Но вслух произношу лишь скупое:
— Хреново. Не в деньгах счастье, но и без них как-то невесело, — в подтверждение моих слов желудок начинает бунтовать от голода.
— Ну ты и тварь, — качает головой с усмешкой. — Сука.
Я, вздохнув, киваю.
— Знаю. Видать, ты много дурных дел натворил, раз я тебе в наказание досталась.
И его срывает. Педаль газа втапливается в пол до упора, а я вонзаюсь пальцами в кожаное сидение.
— Я всегда был предан тебе. Всегда, сука ты долбаная! Я не был сраным принцем, но и ты ни хуя не принцесса. Ты знала, кто я, чем живу, чем занимаюсь. Ты всё обо мне знала. Я ни разу не обманул тебя. Ни в чём! — бьёт пудовым жилистым кулачищем по рулю. — А ты, блядина, спокойно вышла замуж и так же спокойно продолжила жить!
Ну всё, понеслась. Что ж, его злость понятна и оправдана. Пусть выскажется. Пусть хоть изобьёт. А мне… Мне нужно время, чтобы решить, что делать дальше. Теперь не только он в моём сердце. Теперь я ещё и мать. И если тогда им удалось напугать меня, юную девчонку, то сейчас я не позволю страху сожрать свой разум.
— Куда мы едем? — спрашиваю тихо.
— В лес! — отвечает мне Молох резко, а я вжимаюсь в сидение.
ГЛАВА 37
ГЛАВА 37
— Мне больно, — дёргаюсь в его стальном захвате, но Молох, естественно, сильнее. Тянет меня за собой, как тряпку, притом не забывает как следует встряхивать. — Ели… — произнести его имя не успеваю, потому что он резко тормозит и замахивается на меня. Автоматом втягиваю голову в плечи и пялюсь на него во все глаза. Если сейчас ударит, от меня места мокрого не останется.
Но он опускает руку и цедит, сжав челюсти:
— Не называй меня по имени. А то голову оторву.
Он не переспрашивает, поняла ли я, но я поняла. Молча следую за ним и… Останавливаюсь как вкопанная, когда вижу, куда мы пришли. Это же домик… НАШ ДОМИК! Тот самый домик в лесу!
И меня прорывает. Пока Молох отпирает крепкую бронированную дверь (кстати, домик заметно изменился, я замечаю это даже сейчас), я реву белугой, размазываю по лицу слёзы и сопли. Потому что лесной домик — это контрольный выстрел в мою голову.
— Зачем? Зачем мы здесь? — говорить получается хреново, но Молох меня слышит.

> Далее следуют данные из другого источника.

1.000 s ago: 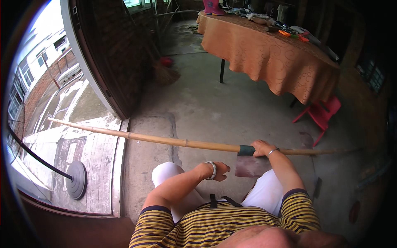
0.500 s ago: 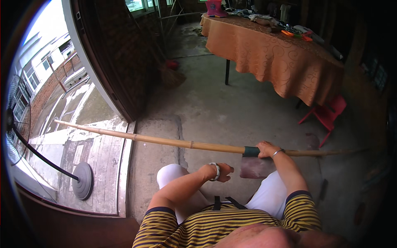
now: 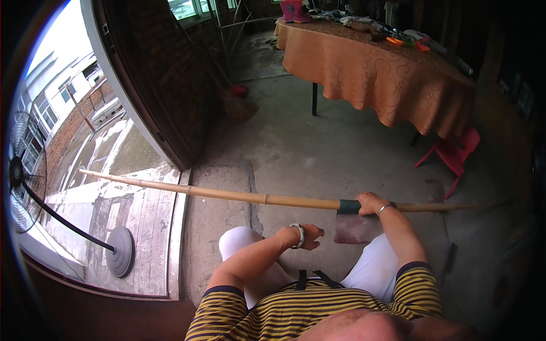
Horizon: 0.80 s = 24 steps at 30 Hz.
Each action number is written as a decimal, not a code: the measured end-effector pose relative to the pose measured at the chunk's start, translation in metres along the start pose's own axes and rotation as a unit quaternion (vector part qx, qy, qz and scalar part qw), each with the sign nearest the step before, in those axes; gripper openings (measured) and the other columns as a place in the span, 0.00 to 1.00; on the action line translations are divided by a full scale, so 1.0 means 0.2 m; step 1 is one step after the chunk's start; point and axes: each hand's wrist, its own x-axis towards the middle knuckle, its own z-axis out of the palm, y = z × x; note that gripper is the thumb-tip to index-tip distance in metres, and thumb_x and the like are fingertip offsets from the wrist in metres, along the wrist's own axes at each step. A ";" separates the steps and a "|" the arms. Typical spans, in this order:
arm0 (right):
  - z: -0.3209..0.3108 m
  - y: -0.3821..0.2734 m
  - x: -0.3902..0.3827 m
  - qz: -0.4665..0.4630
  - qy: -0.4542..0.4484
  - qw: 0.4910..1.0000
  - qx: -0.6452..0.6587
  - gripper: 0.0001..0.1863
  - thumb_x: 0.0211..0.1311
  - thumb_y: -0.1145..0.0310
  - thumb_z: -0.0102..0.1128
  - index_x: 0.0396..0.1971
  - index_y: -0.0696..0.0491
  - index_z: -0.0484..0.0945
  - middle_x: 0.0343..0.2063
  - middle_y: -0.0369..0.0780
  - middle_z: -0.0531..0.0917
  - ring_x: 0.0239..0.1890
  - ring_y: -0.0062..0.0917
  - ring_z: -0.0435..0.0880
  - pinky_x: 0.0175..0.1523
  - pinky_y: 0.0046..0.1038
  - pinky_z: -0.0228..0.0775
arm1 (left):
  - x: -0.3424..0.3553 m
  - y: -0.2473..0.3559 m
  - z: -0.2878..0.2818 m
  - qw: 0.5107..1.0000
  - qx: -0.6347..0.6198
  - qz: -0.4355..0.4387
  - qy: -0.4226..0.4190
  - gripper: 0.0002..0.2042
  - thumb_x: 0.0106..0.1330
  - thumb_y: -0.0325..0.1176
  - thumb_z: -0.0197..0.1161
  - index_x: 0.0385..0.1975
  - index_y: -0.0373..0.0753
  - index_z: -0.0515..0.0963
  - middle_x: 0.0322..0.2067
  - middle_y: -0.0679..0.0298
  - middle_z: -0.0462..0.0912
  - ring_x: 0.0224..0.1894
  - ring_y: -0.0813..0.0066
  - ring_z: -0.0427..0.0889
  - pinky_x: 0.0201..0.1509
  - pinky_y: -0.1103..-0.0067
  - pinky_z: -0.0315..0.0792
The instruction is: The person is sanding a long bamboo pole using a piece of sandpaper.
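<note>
Pole (image 3: 244, 196) tipped slightly since a second ago, far tip now lower over the doorstep. Right hand (image 3: 369, 203) closed around pole beside the dark tape band; cleaver blade (image 3: 355, 227) hanging beneath. Left hand (image 3: 310, 235) loosely curled, empty, just below pole. Best kept level, blade away from knees. Open floor ahead; worktop (image 3: 364, 68), red chair (image 3: 452, 153) and door frame (image 3: 176, 159) near.
</note>
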 end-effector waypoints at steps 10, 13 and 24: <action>0.02 0.01 0.01 -0.003 -0.001 1.000 -0.001 0.21 0.37 0.69 0.58 0.40 0.52 0.79 0.41 0.48 0.79 0.46 0.40 0.77 0.52 0.35 0.68 | -0.01 0.01 -0.01 1.000 0.004 -0.003 -0.002 0.23 0.55 0.38 0.56 0.51 0.37 0.68 0.38 0.49 0.79 0.45 0.51 0.76 0.51 0.66 0.69; 0.02 0.02 0.02 -0.002 0.001 1.000 -0.008 0.22 0.38 0.69 0.58 0.40 0.52 0.79 0.41 0.48 0.79 0.47 0.40 0.76 0.52 0.35 0.68 | -0.01 0.02 -0.01 1.000 0.005 -0.008 -0.002 0.22 0.55 0.38 0.56 0.50 0.37 0.69 0.38 0.49 0.79 0.45 0.51 0.76 0.50 0.66 0.69; 0.02 0.02 0.02 -0.008 0.002 1.000 0.007 0.19 0.37 0.70 0.58 0.37 0.51 0.79 0.38 0.47 0.80 0.44 0.41 0.77 0.50 0.35 0.70 | -0.01 0.02 -0.03 1.000 -0.008 -0.024 -0.009 0.23 0.55 0.38 0.56 0.50 0.37 0.69 0.42 0.49 0.77 0.47 0.52 0.75 0.52 0.66 0.68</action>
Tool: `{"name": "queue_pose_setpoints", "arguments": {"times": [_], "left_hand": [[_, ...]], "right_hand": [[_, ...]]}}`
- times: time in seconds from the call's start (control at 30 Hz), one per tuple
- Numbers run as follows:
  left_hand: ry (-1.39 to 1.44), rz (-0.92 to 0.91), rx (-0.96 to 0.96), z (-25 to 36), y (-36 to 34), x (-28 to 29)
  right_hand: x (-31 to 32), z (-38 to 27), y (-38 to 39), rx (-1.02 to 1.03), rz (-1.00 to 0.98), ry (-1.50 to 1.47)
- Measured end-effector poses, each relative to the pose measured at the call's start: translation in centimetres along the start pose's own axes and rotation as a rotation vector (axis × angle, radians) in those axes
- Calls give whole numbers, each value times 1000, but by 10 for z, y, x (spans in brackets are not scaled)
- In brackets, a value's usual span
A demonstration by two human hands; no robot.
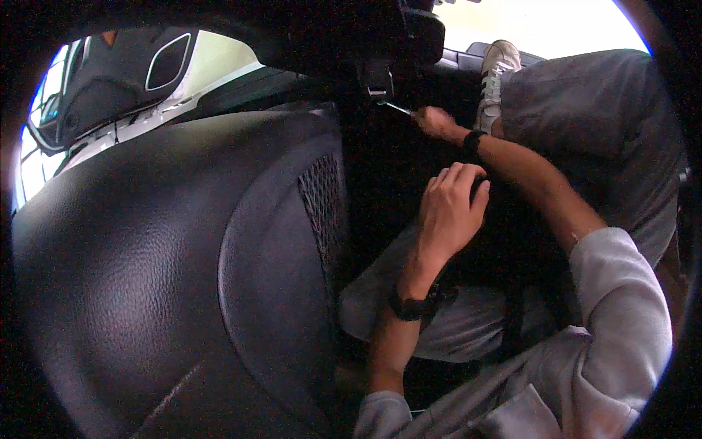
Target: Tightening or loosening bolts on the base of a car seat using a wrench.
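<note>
My right hand [436,123] is closed around the end of a slim silver wrench-like tool [397,108]. The tool's far end meets or lies close to a small metal bracket [377,92] under a dark fitting; whether it is seated on a fastener is too dark to tell. Nearer to me, my left hand [451,207] hangs palm down above my legs, thumb apart and fingers loosely bent, with nothing visible in it. Dark shadow hides whatever lies below both hands.
A black leather seat back [131,278] with a mesh pocket [322,205] fills the left side. My shoe [497,77] and bent leg [578,102] are at the far right. Through an opening at upper left shows a car door [131,73].
</note>
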State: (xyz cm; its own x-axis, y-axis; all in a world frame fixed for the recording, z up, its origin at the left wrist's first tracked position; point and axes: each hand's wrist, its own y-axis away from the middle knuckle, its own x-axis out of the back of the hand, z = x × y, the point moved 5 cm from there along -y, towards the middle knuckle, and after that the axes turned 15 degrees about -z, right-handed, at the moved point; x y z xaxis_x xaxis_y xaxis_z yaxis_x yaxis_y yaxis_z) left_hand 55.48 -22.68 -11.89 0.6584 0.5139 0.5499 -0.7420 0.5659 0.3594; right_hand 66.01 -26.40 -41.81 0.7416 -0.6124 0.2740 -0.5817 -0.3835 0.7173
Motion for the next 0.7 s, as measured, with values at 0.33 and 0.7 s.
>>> {"name": "queue_pose_setpoints", "arguments": {"times": [0.33,0.7], "left_hand": [[51,-38,-39,20,-11,-16],[8,-23,-54,20,-10,-13]], "right_hand": [[-8,17,26,-139,80,-40],[-15,-16,30,-87,31,-106]]}}
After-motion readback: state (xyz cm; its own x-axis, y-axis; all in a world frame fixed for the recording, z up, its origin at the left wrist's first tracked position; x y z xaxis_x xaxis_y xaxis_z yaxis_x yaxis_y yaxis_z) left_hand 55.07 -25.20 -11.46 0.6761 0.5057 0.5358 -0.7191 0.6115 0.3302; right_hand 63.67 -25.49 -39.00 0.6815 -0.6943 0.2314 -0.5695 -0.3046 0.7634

— А сейчас узнаешь, — обещает тем самым тоном, после которого обычно следовали убийства. Страшные и кровавые. — Пошла! — зашвыривает меня в дом и захлопывает за нами дверь.

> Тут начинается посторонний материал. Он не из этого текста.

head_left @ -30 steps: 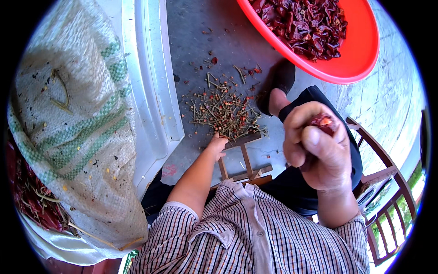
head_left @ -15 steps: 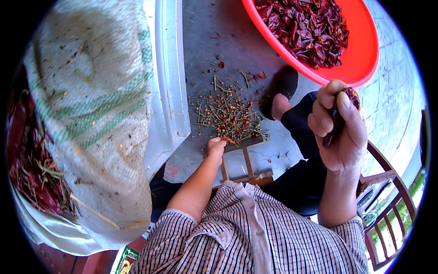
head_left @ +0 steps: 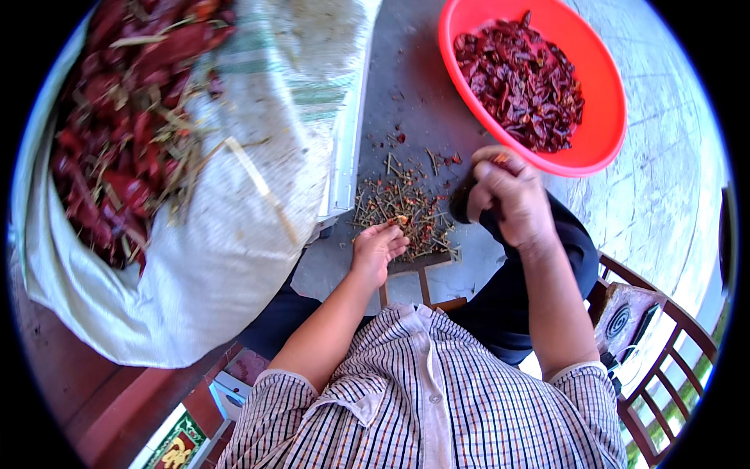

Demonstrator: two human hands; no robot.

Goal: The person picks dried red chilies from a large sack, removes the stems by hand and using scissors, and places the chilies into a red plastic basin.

Здесь почему-то тепло. Я прохожу в гостиную и столбенею, заметив сгорбленную фигуру у камина. Узнаю его…
— Зачем он здесь? — спрашиваю онемевшими губами, а подонок поворачивается к нам с Молохом, губы растягиваются в ухмылке.
— А что, не рада видеть? — губы Сенина презрительно кривятся, а я сжимаю челюсти, чтобы не выдать всё, что сейчас просится из меня наружу.
Тварь поганая. Пришёл проверить, расскажу ли я Молоху, что он один из главных вредителей? И ведь знает, что не расскажу, вон как уверенно скалится.
— Я его позвал, — слышу по голосу Елисея, тоже ухмыляется. Идиот. Знал бы ты…
— А я тогда здесь зачем? — спрашиваю, поворачивая лицо к нему, и ловлю на себе пристальный взгляд Молоховских глаз. Аж до нутра пробирает, до самой подкорки мозга.
— А ты будешь нам бухло подносить и жрать готовить. Пошла на кухню. Давай, если хочешь, чтобы покормил тебя.
Сглатываю горечь во рту и спешу скрыться с его глаз. Молох сейчас явно не в настроении, а когда выпьет, и вовсе двинется по фазе. Надо быть осторожнее.